Exercise requirements: Below this line are records; write out exactly the lines from the one containing "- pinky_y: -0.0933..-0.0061" through the one containing "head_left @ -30", with the pictures left out.

Records from a data source:
==================================================
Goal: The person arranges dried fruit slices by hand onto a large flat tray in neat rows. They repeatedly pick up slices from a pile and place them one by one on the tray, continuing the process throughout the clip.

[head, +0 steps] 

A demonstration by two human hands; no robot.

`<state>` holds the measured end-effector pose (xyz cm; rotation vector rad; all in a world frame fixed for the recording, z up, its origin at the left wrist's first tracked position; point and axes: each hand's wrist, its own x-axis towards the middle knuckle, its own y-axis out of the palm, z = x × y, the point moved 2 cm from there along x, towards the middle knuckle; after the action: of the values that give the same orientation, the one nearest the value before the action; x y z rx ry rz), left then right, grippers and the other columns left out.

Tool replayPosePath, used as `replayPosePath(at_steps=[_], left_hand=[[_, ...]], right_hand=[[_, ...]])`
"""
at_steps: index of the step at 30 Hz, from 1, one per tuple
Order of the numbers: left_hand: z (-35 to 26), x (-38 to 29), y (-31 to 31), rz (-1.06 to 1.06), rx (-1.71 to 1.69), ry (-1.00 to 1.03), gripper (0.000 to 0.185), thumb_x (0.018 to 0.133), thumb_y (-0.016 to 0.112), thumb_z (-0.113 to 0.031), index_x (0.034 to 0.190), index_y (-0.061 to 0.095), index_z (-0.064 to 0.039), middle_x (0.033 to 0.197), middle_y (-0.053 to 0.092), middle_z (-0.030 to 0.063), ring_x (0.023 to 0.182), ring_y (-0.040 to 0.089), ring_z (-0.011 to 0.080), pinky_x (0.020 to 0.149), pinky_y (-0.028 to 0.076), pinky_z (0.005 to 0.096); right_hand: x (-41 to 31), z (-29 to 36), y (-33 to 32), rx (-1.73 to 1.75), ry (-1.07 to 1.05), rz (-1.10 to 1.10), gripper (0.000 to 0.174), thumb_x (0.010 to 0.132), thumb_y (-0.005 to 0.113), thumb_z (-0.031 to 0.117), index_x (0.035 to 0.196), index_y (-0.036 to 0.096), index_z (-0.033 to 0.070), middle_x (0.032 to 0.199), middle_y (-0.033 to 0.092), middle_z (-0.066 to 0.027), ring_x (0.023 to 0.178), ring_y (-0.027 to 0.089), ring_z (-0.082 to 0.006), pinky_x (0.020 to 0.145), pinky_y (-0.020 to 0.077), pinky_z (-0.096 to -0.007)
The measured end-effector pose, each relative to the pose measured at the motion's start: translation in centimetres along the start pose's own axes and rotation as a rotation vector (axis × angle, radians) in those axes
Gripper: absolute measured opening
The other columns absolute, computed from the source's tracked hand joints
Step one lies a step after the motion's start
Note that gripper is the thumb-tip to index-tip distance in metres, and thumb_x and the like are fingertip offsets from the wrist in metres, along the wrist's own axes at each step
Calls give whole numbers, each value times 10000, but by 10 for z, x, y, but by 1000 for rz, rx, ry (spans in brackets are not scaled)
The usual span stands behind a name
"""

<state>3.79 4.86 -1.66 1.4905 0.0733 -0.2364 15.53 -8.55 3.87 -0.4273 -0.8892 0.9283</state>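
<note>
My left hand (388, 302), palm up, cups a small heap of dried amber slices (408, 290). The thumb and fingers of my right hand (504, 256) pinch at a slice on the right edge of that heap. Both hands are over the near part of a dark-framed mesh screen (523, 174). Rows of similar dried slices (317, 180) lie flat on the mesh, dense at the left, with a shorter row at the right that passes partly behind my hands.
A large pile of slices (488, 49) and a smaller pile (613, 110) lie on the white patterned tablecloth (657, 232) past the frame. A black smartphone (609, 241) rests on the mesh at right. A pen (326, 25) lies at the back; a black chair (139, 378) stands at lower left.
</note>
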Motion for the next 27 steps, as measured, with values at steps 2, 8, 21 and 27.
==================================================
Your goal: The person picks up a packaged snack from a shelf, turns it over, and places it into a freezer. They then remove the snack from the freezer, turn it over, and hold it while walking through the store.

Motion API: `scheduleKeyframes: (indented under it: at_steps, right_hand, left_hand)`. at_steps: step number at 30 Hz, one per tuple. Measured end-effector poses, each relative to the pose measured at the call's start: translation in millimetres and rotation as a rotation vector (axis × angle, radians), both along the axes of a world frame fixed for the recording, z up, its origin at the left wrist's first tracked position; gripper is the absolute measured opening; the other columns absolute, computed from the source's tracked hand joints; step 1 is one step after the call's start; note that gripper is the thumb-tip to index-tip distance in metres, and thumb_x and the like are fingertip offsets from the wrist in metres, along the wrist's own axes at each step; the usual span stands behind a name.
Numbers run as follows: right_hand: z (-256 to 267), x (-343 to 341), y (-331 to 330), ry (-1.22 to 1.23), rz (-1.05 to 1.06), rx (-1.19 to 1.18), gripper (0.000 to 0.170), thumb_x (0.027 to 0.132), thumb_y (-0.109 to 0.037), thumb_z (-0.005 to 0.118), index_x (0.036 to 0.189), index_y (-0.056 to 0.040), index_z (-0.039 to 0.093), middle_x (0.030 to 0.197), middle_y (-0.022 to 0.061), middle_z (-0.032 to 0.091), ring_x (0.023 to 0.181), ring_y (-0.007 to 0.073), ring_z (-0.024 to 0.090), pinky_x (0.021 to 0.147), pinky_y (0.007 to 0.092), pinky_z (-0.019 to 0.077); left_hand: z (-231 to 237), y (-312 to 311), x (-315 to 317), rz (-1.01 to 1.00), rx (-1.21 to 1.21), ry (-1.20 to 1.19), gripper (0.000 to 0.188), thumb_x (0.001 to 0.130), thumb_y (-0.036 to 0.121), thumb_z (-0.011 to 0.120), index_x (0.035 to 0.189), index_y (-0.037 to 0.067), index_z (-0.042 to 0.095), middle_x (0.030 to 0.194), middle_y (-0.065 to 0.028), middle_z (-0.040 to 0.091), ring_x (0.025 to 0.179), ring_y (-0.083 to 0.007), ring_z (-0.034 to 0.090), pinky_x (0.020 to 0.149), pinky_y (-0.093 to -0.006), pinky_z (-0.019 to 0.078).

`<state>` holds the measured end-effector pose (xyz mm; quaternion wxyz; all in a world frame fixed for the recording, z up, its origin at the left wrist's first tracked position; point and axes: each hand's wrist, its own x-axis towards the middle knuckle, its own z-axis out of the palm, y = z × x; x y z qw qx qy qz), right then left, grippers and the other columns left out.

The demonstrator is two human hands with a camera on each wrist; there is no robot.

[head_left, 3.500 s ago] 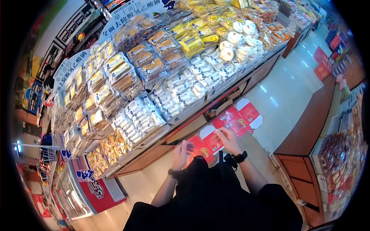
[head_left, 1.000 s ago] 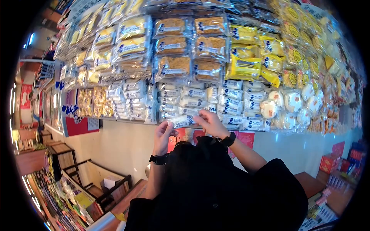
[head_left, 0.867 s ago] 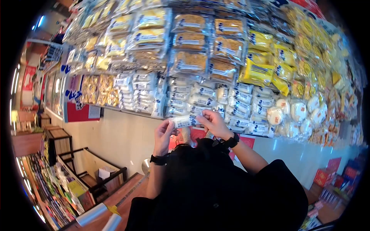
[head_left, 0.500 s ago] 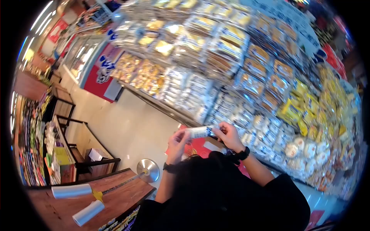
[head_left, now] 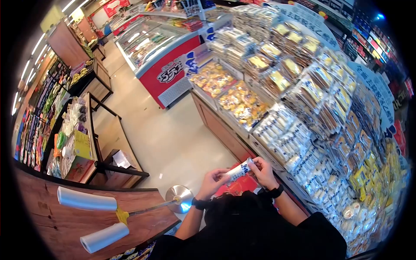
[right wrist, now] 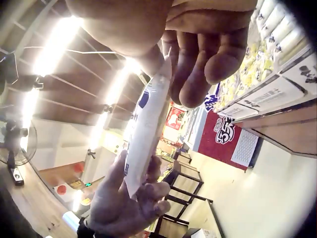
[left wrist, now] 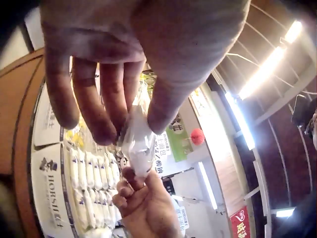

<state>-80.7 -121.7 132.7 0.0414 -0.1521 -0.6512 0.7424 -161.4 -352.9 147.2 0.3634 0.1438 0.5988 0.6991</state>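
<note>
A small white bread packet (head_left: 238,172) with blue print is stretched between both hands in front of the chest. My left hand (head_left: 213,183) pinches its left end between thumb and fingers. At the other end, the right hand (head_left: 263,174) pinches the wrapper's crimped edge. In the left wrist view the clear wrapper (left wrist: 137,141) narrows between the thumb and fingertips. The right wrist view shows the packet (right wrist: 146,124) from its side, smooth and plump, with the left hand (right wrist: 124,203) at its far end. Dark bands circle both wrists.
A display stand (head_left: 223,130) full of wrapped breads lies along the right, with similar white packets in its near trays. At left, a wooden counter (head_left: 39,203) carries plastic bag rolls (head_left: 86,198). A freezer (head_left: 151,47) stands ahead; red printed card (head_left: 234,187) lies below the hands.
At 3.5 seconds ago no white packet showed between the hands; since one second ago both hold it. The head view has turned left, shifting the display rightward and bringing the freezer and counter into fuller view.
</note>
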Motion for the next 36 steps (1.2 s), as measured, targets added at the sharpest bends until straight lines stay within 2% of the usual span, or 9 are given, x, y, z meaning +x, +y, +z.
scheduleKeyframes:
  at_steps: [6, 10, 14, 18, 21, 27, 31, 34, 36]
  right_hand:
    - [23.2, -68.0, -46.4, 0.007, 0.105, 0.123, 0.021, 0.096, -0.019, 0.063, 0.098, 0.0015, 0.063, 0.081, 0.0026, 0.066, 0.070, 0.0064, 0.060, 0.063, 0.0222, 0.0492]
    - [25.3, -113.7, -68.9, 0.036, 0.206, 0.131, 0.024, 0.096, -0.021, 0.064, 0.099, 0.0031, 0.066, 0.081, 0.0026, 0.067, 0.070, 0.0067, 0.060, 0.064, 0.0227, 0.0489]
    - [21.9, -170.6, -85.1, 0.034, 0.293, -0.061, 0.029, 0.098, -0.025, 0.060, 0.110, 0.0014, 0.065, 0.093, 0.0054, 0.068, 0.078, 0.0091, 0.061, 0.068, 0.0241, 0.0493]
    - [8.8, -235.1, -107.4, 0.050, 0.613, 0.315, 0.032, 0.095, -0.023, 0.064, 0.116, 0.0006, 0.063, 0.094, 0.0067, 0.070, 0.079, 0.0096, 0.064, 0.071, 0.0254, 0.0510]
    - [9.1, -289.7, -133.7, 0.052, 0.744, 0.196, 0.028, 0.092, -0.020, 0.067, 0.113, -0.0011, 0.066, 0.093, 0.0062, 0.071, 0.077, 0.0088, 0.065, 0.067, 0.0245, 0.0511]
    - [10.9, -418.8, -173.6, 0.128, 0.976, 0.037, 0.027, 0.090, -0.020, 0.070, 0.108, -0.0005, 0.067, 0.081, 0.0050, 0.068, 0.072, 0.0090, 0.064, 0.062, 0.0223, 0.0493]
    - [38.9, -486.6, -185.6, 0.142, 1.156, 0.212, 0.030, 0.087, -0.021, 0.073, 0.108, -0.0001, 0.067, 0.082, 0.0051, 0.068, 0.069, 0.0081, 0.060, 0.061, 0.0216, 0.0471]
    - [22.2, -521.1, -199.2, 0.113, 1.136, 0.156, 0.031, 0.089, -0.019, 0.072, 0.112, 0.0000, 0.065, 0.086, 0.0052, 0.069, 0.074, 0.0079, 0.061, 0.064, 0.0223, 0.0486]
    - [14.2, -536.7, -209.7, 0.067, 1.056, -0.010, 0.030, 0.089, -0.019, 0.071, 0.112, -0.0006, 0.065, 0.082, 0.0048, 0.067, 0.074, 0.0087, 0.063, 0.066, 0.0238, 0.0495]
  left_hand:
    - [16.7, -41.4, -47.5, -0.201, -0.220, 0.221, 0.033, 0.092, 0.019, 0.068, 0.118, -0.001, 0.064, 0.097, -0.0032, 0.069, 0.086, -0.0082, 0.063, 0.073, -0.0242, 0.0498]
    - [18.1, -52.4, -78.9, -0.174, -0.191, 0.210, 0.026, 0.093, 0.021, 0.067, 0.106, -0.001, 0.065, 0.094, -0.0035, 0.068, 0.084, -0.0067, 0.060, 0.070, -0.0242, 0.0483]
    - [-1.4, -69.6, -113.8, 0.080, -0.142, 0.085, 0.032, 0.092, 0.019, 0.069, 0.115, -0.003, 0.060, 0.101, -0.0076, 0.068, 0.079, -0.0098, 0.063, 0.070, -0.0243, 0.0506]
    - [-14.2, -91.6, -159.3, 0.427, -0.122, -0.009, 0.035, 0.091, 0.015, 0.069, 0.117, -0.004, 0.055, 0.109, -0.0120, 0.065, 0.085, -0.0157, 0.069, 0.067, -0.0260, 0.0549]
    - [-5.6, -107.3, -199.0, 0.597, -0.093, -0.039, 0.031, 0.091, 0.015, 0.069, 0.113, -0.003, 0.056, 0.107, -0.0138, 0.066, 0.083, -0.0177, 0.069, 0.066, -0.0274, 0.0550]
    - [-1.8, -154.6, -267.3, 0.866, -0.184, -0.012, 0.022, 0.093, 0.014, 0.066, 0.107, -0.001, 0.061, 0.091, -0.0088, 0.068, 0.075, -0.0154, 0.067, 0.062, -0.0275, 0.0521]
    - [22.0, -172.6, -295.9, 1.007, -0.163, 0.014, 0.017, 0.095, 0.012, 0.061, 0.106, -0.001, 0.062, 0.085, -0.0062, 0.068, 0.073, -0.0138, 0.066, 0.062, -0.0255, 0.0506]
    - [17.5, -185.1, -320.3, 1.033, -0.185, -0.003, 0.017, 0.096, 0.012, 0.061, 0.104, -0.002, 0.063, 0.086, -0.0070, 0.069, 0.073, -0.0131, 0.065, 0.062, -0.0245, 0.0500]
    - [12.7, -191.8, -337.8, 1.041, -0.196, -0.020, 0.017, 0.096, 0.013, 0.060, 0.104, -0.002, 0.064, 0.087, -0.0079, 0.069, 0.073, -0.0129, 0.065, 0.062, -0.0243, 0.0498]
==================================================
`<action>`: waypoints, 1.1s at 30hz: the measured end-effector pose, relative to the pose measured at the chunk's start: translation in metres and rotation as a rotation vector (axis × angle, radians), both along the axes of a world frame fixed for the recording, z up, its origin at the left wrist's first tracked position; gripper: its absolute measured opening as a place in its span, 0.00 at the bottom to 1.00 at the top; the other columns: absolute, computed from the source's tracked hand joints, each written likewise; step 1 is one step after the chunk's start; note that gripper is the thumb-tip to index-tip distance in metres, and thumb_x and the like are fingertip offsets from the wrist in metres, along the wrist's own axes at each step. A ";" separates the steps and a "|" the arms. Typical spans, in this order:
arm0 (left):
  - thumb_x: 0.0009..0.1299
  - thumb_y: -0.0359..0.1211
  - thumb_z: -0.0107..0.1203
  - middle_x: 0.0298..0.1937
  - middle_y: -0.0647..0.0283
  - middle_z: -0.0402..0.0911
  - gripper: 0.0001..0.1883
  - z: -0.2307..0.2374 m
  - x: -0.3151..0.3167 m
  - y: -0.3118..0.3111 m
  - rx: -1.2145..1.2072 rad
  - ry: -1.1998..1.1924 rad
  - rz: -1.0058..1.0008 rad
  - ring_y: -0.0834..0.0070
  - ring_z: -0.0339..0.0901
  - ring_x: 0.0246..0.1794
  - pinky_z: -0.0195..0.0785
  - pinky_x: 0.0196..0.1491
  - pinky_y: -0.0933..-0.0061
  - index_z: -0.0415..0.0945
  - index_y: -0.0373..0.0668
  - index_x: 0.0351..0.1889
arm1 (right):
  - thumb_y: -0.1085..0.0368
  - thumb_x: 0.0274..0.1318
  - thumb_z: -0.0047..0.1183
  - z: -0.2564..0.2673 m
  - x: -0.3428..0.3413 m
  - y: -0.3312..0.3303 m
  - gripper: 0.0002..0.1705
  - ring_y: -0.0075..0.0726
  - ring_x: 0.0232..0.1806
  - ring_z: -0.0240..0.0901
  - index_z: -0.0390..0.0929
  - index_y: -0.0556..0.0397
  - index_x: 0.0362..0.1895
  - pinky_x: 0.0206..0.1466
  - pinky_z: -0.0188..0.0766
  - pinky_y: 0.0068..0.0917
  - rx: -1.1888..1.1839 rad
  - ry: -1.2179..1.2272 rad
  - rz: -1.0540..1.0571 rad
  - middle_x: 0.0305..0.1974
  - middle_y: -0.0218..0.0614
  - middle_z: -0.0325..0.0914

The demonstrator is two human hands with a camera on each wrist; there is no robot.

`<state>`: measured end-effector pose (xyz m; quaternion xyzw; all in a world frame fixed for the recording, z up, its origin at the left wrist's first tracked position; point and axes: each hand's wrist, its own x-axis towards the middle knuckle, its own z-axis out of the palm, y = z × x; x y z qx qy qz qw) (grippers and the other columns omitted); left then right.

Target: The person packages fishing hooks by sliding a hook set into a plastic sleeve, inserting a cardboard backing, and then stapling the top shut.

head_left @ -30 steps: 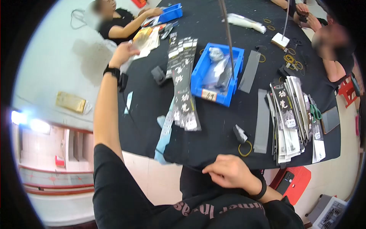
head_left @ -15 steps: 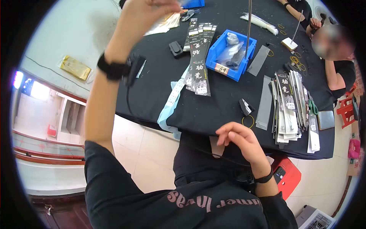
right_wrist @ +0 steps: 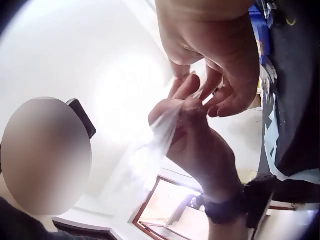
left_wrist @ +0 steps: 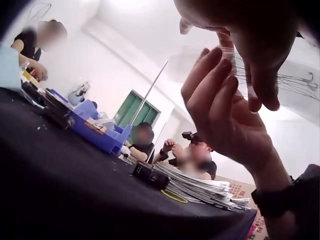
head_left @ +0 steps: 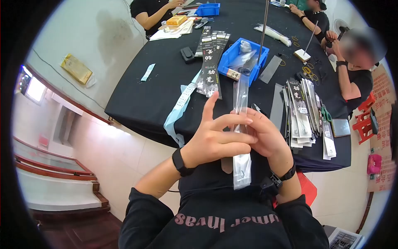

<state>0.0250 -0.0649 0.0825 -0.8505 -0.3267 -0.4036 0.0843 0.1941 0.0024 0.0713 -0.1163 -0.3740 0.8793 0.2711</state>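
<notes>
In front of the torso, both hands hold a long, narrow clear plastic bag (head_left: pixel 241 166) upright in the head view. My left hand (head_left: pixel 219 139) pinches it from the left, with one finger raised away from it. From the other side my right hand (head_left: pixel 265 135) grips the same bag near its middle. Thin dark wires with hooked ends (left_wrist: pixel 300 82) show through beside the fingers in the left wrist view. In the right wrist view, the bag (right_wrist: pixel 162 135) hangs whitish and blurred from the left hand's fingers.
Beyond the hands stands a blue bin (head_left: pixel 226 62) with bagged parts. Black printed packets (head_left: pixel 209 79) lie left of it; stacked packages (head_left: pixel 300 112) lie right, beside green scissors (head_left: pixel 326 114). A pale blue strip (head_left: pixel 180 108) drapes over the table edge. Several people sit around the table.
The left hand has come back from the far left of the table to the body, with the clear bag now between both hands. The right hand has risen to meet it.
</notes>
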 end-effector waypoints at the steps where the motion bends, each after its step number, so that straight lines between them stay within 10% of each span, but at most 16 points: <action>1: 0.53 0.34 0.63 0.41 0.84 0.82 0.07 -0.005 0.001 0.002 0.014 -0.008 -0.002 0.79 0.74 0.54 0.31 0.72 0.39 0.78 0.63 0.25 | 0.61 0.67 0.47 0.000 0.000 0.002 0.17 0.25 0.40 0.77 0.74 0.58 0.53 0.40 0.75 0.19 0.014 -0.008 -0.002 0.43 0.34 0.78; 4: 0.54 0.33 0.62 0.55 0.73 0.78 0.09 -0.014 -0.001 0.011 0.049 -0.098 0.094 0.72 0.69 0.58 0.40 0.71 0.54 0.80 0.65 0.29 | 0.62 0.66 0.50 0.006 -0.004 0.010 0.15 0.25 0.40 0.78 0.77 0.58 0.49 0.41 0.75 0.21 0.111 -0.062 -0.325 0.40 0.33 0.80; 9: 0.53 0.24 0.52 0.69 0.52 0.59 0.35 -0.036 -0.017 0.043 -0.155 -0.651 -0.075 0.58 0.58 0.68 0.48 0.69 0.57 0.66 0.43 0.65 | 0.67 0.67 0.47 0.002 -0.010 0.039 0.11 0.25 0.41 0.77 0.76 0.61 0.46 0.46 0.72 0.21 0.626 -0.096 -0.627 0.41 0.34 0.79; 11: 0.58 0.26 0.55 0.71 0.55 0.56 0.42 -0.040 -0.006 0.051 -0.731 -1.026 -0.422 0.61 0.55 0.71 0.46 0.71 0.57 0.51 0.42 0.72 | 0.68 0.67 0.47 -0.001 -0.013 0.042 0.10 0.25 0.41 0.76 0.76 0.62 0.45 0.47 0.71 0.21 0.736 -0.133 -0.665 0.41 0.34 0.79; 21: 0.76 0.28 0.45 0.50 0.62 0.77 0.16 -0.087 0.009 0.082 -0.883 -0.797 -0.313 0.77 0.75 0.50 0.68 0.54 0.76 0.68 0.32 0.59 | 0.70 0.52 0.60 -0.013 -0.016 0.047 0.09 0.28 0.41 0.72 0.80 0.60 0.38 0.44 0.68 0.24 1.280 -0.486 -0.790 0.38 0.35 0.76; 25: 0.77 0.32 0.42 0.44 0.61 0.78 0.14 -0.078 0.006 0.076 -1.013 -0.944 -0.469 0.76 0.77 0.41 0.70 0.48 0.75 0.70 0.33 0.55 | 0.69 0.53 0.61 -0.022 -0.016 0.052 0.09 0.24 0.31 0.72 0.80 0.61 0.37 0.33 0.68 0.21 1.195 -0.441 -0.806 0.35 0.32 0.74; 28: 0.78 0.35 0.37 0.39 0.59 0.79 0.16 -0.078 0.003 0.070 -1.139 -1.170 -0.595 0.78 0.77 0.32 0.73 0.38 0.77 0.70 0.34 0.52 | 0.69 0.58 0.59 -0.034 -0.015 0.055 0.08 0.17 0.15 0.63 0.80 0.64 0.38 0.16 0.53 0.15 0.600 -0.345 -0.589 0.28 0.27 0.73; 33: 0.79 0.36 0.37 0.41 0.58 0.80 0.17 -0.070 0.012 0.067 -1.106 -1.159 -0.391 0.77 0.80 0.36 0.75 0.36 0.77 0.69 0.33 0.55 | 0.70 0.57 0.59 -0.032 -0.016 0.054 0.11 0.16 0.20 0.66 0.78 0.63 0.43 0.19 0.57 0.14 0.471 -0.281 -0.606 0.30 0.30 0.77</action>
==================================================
Answer to the problem:
  - pinky_y: -0.0933..-0.0061
  - index_z: -0.0415..0.0945
  - index_y: -0.0373..0.0668
  - index_x: 0.0351..0.1889
arm1 (right):
  - thumb_y: -0.1085..0.0368
  - thumb_x: 0.0274..0.1318
  - thumb_z: -0.0047..0.1183
  - z: -0.2564..0.2673 m
  - x: -0.3428..0.3413 m
  - y: -0.3312..0.3303 m
  - gripper: 0.0002..0.1705
  - ring_y: -0.0075..0.0726
  - ring_x: 0.0232..0.1806
  - ring_z: -0.0240..0.0901
  - index_z: -0.0390..0.0929
  - index_y: -0.0556..0.0397
  - index_x: 0.0362..0.1895
  - pinky_x: 0.0206..0.1466
  - pinky_z: -0.0188..0.0766
  - pinky_y: 0.0068..0.0917
  - rx: -1.1888..1.1839 rad
  - ry: -1.2179..1.2272 rad
  - rz: -1.0540..1.0571 rad
  - middle_x: 0.0305..0.1974
  - middle_y: -0.0218..0.0614
  - middle_z: -0.0325..0.0914

The demonstrator is two human hands with a camera on each wrist; there is no robot.

`<state>`: measured end-effector pose (xyz m; quaternion xyzw; all in a world frame fixed for the recording, z up, its origin at the left wrist's first tracked position; point and axes: each hand's wrist, its own x-axis towards the middle knuckle, its own z-axis out of the palm, y = z × x; x y z qx qy qz qw) (grippers and the other columns omitted); left then right.

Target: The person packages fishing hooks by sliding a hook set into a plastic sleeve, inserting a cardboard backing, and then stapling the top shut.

head_left @ -30 steps: 

The complete answer has been presented.